Noting this food source lends context to what happened next. As I walked past the manzanita, I smelled something that didn’t resemble a tree or shrub. It was an odor similar to a skunk, though not quite the same.

My first instinct was to assume I had smelled a bear. If this were true, I didn’t want to linger there for long. Later, as I reflected on that moment, I concluded the odor was probably not from a bear, even though bears are known to roam these mountains. For one thing, I had not seen any bear scat on the trail. In my experience, that’s the surest way to know they’re in the area.

Also, bears don’t smell like skunks. They smell more like a wet dog, though they can carry other smells if they’ve been eating garbage or carrion.

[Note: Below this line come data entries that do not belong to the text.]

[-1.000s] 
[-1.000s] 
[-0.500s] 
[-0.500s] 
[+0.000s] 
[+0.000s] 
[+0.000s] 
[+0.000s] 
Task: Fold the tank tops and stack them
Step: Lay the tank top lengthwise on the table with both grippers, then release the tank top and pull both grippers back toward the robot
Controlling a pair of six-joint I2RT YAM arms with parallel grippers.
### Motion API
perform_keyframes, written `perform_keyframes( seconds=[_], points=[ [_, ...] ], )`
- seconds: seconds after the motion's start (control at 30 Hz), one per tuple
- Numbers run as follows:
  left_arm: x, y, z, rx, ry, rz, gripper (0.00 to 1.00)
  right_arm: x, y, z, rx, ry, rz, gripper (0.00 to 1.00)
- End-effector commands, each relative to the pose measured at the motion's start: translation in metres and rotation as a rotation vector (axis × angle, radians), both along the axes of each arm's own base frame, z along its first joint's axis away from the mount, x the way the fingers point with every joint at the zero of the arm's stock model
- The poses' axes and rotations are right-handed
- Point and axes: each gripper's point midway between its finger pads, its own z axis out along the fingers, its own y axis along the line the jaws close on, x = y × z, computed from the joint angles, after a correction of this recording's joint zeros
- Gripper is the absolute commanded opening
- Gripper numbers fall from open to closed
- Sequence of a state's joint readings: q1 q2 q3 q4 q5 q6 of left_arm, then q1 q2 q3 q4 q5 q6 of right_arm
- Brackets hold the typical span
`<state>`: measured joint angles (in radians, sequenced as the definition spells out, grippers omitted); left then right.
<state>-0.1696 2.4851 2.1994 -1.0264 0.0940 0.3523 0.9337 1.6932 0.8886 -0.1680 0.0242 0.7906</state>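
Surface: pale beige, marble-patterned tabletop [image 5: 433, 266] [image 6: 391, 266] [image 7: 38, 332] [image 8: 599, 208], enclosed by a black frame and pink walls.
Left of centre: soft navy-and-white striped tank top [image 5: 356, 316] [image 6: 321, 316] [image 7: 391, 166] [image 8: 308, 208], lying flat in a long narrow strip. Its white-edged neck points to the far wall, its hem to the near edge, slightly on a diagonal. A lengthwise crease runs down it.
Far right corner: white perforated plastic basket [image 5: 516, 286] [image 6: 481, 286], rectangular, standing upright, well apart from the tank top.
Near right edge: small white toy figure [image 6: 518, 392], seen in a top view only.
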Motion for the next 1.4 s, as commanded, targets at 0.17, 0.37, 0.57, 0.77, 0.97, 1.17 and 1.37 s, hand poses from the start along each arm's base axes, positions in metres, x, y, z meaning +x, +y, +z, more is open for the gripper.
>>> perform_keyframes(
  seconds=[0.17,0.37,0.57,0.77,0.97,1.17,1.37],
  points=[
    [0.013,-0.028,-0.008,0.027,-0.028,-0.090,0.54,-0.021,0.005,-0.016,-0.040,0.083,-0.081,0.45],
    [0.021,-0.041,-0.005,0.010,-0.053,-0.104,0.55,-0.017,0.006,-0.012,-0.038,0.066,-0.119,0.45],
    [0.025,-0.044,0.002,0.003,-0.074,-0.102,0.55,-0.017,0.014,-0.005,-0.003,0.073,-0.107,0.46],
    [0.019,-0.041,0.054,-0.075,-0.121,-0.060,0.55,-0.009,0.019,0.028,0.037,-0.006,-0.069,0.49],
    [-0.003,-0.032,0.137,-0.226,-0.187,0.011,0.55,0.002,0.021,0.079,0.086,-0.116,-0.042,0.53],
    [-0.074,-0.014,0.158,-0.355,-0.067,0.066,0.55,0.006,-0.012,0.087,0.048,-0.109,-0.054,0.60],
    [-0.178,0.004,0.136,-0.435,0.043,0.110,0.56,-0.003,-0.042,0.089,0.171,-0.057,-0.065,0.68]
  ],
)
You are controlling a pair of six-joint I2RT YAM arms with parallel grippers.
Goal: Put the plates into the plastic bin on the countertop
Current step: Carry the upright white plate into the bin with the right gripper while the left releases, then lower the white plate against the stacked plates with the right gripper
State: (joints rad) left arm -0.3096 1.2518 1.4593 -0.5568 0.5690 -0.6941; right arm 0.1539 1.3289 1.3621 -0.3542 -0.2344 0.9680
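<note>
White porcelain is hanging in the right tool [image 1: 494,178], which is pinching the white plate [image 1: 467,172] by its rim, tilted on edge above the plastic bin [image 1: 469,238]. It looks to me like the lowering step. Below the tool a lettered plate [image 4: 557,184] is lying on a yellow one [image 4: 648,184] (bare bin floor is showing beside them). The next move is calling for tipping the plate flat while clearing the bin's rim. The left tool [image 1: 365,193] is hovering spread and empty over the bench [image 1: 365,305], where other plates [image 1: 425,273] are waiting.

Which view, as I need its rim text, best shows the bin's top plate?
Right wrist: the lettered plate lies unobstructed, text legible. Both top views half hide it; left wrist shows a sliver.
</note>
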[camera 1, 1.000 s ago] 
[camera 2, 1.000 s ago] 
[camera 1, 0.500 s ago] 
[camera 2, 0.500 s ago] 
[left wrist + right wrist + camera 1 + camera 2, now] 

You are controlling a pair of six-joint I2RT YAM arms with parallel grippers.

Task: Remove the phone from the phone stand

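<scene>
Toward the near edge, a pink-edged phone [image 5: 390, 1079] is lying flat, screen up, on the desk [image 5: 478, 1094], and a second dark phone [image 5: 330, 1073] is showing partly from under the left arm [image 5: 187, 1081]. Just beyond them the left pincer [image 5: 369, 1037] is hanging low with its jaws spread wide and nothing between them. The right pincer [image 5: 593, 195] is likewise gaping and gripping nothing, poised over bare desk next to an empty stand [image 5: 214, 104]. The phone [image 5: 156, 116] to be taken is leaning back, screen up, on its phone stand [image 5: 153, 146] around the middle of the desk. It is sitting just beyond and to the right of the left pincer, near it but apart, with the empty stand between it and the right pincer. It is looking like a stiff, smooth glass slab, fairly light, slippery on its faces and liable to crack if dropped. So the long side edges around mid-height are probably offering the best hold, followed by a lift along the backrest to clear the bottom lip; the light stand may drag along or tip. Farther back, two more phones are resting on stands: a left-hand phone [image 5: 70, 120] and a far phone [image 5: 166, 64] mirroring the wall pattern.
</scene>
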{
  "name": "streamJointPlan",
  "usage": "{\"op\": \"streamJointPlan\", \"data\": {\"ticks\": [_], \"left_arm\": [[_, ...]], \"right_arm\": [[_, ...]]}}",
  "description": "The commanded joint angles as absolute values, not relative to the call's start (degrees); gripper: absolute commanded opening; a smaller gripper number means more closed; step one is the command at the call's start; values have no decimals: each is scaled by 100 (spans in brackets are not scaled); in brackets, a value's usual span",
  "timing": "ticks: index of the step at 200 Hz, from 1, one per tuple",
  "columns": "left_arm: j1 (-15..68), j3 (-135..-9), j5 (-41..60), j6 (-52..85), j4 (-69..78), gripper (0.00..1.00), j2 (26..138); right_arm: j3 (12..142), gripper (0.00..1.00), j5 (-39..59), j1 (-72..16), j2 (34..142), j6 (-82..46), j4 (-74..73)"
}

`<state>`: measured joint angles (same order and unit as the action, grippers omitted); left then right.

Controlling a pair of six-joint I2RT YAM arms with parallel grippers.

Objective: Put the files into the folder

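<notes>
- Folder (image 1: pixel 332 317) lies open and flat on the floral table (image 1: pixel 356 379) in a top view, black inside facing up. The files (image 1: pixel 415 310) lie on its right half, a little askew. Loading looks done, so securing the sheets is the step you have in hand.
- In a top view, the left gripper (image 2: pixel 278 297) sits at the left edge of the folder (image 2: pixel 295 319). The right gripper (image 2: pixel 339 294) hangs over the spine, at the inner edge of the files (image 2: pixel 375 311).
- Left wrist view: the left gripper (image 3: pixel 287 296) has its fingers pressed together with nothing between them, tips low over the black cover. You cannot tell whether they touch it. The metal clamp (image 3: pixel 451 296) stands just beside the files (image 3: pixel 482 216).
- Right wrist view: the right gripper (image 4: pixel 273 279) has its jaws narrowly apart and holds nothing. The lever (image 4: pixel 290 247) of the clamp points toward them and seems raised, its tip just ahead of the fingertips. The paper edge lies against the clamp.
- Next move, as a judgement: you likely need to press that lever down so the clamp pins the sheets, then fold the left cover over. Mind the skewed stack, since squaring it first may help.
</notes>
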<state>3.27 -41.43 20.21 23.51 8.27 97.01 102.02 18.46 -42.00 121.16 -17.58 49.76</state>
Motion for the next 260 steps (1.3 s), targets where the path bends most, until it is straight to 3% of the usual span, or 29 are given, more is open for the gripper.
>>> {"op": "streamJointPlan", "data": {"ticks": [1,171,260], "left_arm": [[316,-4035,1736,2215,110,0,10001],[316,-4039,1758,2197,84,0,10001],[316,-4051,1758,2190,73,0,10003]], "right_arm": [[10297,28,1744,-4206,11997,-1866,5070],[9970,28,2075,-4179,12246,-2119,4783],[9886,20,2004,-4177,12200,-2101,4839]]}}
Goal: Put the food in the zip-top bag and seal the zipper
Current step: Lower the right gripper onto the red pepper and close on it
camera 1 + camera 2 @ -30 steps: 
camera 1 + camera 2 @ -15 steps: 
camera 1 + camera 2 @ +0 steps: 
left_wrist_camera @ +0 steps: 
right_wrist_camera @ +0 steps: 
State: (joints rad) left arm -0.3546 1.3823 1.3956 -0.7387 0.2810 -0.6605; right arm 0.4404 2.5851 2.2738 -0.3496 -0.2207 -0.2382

Most likely, the odor that caught my nose came from javelina. Even though they resemble pigs, javelina belong to the peccary family and originated in South America. They are present throughout central and southern Arizona, particularly at mid-elevations like where I was walking.

It makes sense why I didn’t see the animals I smelled. Javelinas are most active in the early morning and late afternoon. The rest of the time, they bed down in shade. It’s also possible that the animals had recently left. Their scent is strong enough to linger after they’ve moved on.

Javelinas aren’t aggressive, except when cornered. Even then, because their eyesight is so poor, their panicked disorientation can be taken as aggression. They make up for their poor eyesight by using strong senses of smell and hearing.

Late afternoon sunshine on the Arizona Trail

The bottom of the long descent soon became yet another climb, and it wasn’t the last of the day. This one went up to 6,150 feet.

When I crested the top at 4:30 p.m., the sun was already hanging low in the sky. I now had less than 90 minutes to walk if I wanted to set up camp before sunset.

A better view of Horseshoe Reservoir could be seen from that vantage point at the top. Sunlight reflected on the water, making the lake stand out against a backdrop of silhouetted mountains.

Golden hour sunlight hits a mountain side

At this time of year, 5 p.m. is the start of what photographers call the golden hour, and that was evident today. That is an hour after sunrise or an hour before sunset when the sunlight becomes warm and softly diffused. It is often my favorite hour of the day when I’m hiking because the light makes the landscape glow and intensifies the colors.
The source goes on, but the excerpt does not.